# Get to train with this professional........



## Jige (Mar 17, 2011)

Mr. Bill Autrey of AUTREY KENNELS: Professional Retriever Training and Stud Services. Him and his wife and daughter were at our hunt test this past weekend. He trains during the summer months up here in Solway,MN which is only about 40miles from my house. They invited us to come out any time. We are going to wait until after the 4th and then call them up to set up a time. I am really excited. They have 500 acres and many ponds to use.

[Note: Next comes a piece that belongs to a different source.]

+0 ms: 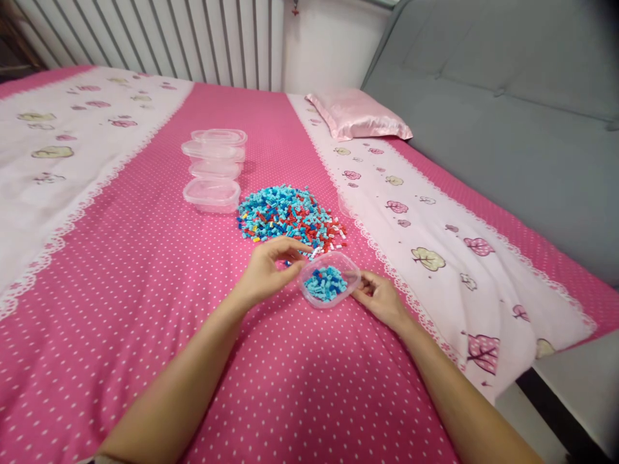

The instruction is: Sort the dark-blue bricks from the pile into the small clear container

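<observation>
My right hand (382, 298) grips the right end of a clear plastic container (349, 265), which is tilted a little toward me. Small light blue and dark blue building bricks (325, 283) lie inside it. At the container's left rim is my left hand (271, 269), thumb and fingers apart with a gap between them; I see nothing held there. Just beyond both hands a loose pile of small bricks (285, 212) spreads over the bedspread, mostly blue, with red, white and a few yellow ones toward its edges.
Several clear containers (213, 193) stand in a row left of the pile. A pink pillow (358, 115) lies at the far right, by a grey padded headboard (503, 109). The pink dotted bedspread (159, 277) is slightly wrinkled. Behind the bed stands a white slatted panel (193, 38).
</observation>
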Action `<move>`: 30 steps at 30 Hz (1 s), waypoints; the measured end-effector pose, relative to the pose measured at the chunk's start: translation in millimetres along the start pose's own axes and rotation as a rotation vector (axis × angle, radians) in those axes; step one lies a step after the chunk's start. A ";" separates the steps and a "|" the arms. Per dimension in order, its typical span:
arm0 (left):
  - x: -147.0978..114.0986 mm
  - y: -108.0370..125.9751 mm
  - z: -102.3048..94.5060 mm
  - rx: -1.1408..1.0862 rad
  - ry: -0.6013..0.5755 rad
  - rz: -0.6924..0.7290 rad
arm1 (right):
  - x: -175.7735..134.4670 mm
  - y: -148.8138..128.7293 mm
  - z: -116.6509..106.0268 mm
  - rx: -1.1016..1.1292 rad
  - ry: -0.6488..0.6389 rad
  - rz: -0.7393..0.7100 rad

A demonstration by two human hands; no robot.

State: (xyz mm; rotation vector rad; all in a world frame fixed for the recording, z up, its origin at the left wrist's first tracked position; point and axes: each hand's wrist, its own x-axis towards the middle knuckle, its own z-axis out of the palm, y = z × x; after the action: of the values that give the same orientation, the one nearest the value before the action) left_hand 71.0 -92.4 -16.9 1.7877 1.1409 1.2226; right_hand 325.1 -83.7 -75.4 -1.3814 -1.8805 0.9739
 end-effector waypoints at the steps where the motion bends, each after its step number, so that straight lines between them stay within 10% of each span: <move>1: 1.8 -7.0 -5.2 0.043 0.042 -0.064 | 0.1 0.8 0.0 -0.001 -0.002 -0.003; 10: 2.1 -47.3 -24.0 0.758 0.091 -0.298 | 0.1 1.8 0.3 0.006 0.005 -0.001; 30: 4.3 -65.8 -26.3 0.623 0.095 -0.312 | 0.7 2.9 0.9 -0.005 0.012 -0.017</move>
State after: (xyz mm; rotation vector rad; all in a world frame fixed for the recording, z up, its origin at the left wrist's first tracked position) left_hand 28.3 -61.7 -64.7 1.8837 1.9285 0.8206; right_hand 325.6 -82.6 -78.3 -1.3685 -1.8838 0.9509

It should be great.


----------



## CAROLINA MOM (May 12, 2009)

How exciting, congratulations!


----------



## DNL2448 (Feb 13, 2009)

Very COOL! Can't wait to hear how it goes.


----------



## Swampcollie (Sep 6, 2007)

Bill is a nice guy. He knows his way a dog as well.


----------



## Stretchdrive (Mar 12, 2011)

How fun! Enjoy yourself!

I have noticed that hunt/field trainers are some of the most generous people when it comes to training dogs. The ones I have known have always been so willing to help you train your dogs if you are willing to throw a few birds for them as well. A person learns a lot from throwing birds, and watching other dogs too.


----------



## Jige (Mar 17, 2011)

I know right everyone I have met at these hunt tests and at training are super people all they want is to see a dog be the best it can. I love it. I didnt get to talk to Bill as I was marshalling started and he was running dogs in seasoned and finish but I got to talk to his daughter and his wife both were super sweet.


----------



## Loisiana (Jul 29, 2009)

Isn't he from Louisiana?


----------



## Swampcollie (Sep 6, 2007)

Loisiana said:


> Isn't he from Louisiana?


It depends upon the time of the year.


----------



## hotel4dogs (Sep 29, 2008)

I hope the second half of his "company name" refers to dogs, LOLOL.
That's wonderful. Working with a pro makes all the difference in the world. You are going to love love love it!


----------